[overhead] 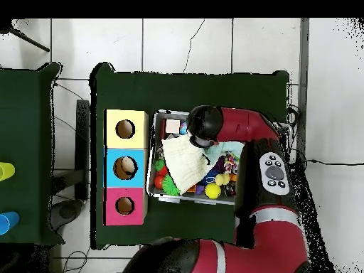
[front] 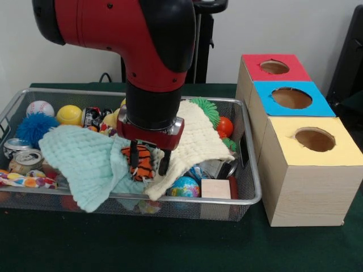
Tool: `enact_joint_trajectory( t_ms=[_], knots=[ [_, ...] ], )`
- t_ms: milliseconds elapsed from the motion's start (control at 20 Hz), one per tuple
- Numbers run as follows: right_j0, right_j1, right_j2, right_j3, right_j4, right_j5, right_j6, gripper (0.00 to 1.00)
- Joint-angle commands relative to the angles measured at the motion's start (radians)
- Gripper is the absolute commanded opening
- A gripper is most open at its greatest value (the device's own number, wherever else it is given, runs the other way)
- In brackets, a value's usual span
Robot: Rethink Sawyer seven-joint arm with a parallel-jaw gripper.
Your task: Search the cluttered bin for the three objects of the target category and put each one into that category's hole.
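We see the arm (front: 142, 34) reaching down into the wire bin (front: 249, 187), its gripper (front: 148, 164) lowered over an orange ball with black stripes (front: 143, 162). The two dark fingers (front: 134, 154) stand apart, one on each side of that ball, and we cannot tell whether they actually press it — so we read the claw as parted, not clamped.

The ball lies in a gap between two cloths: a mint one (front: 85, 161) draped over the bin's front left, and a cream one (front: 195, 141) spread across the middle and right. Around them we make out a baseball (front: 39, 107), a yellow ball (front: 69, 114), a fuzzy blue ball (front: 33, 127), a can (front: 25, 161) at the left wall, a green spiky ball (front: 209, 109), a small orange ball (front: 225, 126), a globe ball (front: 184, 187) and a wooden block (front: 215, 188) at the front right.

Beside the bin stand three boxes in a row, each with a round hole in its top — red (front: 276, 68) farthest, blue (front: 292, 98) in the middle, yellow (front: 315, 140) nearest.

From overhead, the arm's head (overhead: 202, 126) covers the bin's middle, and the cream cloth shows next to it, toward the boxes.
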Motion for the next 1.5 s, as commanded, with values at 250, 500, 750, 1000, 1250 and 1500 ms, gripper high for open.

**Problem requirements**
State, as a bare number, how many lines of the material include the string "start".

**Task output**
2